Problem details: In the records below, begin at the line containing "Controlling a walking" and end at the line containing "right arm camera"; quote every line in that span exactly, including both boundary lines, and no others.

[Stored items]
---
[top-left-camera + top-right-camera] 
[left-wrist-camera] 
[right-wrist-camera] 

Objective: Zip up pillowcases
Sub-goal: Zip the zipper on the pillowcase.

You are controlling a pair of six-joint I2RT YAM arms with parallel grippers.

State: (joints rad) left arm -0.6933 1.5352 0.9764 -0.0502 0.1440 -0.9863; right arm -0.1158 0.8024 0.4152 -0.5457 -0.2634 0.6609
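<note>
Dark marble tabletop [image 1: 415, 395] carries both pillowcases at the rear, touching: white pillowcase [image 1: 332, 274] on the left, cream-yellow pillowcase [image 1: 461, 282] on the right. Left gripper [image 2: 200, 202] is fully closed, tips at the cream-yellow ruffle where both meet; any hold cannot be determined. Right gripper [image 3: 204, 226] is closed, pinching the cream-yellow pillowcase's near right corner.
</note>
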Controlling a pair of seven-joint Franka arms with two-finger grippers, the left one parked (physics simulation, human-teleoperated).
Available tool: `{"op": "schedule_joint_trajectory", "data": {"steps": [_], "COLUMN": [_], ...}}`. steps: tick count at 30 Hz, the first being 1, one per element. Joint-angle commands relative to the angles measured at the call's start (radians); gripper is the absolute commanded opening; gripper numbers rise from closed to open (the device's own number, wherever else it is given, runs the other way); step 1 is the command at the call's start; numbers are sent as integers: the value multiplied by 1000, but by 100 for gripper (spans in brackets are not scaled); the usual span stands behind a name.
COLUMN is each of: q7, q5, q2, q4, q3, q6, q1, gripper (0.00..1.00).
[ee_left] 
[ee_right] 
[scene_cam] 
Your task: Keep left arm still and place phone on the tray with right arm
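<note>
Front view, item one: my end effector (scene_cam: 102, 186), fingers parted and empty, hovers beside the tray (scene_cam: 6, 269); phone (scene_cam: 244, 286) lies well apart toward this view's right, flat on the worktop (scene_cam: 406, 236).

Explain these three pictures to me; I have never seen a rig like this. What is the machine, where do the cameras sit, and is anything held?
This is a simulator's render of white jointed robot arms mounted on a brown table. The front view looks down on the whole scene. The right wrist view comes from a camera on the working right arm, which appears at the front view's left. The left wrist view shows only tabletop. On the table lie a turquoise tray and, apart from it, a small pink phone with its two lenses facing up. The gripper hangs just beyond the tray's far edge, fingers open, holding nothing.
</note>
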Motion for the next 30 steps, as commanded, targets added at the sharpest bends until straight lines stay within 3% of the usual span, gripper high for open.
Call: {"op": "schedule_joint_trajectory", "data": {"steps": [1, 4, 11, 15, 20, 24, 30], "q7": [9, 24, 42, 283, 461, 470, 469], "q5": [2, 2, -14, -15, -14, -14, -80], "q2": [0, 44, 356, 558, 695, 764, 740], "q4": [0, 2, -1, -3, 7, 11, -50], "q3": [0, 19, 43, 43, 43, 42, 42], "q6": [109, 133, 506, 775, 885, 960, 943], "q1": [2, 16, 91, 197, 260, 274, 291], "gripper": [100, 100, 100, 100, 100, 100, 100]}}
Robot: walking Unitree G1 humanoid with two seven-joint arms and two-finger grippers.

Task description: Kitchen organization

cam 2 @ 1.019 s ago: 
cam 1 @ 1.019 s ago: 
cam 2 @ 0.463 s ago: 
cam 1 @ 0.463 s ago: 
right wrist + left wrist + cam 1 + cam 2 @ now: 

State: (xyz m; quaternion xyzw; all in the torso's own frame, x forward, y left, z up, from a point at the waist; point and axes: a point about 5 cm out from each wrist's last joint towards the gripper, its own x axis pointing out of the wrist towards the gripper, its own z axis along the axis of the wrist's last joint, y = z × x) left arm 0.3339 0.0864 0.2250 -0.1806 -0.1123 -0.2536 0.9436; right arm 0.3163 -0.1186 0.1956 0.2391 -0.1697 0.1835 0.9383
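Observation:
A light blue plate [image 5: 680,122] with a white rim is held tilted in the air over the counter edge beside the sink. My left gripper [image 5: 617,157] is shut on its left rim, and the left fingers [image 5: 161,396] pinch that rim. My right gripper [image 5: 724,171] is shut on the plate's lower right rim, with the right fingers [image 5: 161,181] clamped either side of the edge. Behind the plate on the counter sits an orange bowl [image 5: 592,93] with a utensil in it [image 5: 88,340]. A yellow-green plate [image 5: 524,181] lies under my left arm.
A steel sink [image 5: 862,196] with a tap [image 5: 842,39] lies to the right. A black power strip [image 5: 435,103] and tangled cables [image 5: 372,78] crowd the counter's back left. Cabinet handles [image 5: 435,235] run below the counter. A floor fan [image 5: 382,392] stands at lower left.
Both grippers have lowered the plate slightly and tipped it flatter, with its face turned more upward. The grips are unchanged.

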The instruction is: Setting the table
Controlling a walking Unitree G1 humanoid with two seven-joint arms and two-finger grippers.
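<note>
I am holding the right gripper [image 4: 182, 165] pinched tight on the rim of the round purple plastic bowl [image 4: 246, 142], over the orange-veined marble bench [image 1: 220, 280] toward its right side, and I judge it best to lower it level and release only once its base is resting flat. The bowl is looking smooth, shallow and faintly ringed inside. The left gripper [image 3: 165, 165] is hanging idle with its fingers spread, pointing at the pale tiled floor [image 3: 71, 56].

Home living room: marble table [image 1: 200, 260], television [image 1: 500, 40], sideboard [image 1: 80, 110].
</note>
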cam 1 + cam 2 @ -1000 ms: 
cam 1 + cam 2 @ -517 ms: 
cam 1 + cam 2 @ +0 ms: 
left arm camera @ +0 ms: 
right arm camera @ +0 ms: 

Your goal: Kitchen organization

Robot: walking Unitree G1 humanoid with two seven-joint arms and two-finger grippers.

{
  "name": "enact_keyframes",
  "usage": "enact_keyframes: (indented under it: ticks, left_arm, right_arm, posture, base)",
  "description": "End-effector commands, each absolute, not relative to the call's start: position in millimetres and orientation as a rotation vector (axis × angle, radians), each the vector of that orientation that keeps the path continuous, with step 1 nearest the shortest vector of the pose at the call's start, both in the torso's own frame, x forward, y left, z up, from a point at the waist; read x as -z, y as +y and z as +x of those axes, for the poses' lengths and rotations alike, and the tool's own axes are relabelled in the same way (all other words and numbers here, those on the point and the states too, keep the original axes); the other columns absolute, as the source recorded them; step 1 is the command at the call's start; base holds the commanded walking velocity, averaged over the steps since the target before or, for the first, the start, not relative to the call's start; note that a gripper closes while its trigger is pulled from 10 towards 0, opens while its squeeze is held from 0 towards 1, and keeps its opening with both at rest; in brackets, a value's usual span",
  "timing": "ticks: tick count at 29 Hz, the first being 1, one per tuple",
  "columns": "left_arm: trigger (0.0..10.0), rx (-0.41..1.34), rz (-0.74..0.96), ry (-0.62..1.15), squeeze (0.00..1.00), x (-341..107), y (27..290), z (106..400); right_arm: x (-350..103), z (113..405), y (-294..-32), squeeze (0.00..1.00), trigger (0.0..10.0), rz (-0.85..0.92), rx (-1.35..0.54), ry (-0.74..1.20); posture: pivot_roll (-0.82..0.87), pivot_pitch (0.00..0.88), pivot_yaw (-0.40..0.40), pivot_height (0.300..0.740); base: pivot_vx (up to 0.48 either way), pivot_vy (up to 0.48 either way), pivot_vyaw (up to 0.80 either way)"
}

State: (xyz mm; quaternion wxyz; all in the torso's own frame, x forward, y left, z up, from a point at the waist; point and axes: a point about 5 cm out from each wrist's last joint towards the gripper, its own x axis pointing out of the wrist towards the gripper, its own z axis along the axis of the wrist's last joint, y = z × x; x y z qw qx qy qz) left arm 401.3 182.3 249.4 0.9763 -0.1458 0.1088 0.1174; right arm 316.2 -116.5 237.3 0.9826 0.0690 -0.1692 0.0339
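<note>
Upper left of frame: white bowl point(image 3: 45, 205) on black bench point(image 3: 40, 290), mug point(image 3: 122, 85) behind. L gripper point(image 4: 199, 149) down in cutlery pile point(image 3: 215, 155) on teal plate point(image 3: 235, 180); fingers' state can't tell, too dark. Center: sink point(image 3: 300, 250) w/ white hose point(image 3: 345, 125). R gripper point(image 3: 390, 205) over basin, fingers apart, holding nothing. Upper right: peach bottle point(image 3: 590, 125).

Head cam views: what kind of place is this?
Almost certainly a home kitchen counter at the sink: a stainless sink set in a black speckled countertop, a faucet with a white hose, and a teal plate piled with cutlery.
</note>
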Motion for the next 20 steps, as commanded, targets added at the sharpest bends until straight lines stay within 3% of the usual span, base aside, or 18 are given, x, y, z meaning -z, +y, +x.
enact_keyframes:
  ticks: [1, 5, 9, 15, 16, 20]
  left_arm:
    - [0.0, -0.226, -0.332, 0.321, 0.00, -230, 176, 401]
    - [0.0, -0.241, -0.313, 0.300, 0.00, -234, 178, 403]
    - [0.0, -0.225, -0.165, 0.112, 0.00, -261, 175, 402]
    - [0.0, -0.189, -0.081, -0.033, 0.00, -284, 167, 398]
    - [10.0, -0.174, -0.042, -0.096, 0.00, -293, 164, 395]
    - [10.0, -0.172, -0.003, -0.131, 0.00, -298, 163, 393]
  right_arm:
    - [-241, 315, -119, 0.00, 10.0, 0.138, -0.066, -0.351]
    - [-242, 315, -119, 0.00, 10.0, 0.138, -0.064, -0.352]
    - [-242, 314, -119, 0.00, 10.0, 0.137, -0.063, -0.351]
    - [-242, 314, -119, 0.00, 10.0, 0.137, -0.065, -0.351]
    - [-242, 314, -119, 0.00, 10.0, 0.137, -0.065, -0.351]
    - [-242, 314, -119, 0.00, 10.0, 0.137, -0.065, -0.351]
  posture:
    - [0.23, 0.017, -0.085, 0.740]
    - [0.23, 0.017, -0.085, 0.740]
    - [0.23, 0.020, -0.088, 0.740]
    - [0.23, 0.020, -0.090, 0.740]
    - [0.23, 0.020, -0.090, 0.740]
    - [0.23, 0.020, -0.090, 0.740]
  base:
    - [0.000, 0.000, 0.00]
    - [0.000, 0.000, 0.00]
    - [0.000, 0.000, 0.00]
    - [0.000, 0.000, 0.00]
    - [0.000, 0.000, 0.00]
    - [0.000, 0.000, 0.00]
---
Reply:
Controlling a walking Unitree G1 humanoid with two seven-joint arms and two-finger grippers.
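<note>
I am holding the right gripper [image 4: 182, 165] pinched tight on the rim of the round purple plastic bowl [image 4: 246, 142], over the orange-veined marble bench [image 1: 220, 280] toward its right side, and I judge it best to lower it level and release only once its base is resting flat. The bowl is looking smooth, shallow and faintly ringed inside. The left gripper [image 3: 165, 165] is hanging idle with its fingers spread, pointing at the pale tiled floor [image 3: 71, 56].

Home living room: marble table [image 1: 200, 260], television [image 1: 500, 40], sideboard [image 1: 80, 110].
</note>
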cam 1 + cam 2 @ -1000 ms: 
cam 1 + cam 2 @ -517 ms: 
cam 1 + cam 2 @ +0 ms: 
left arm camera @ +0 ms: 
right arm camera @ +0 ms: 

No more is needed for this answer.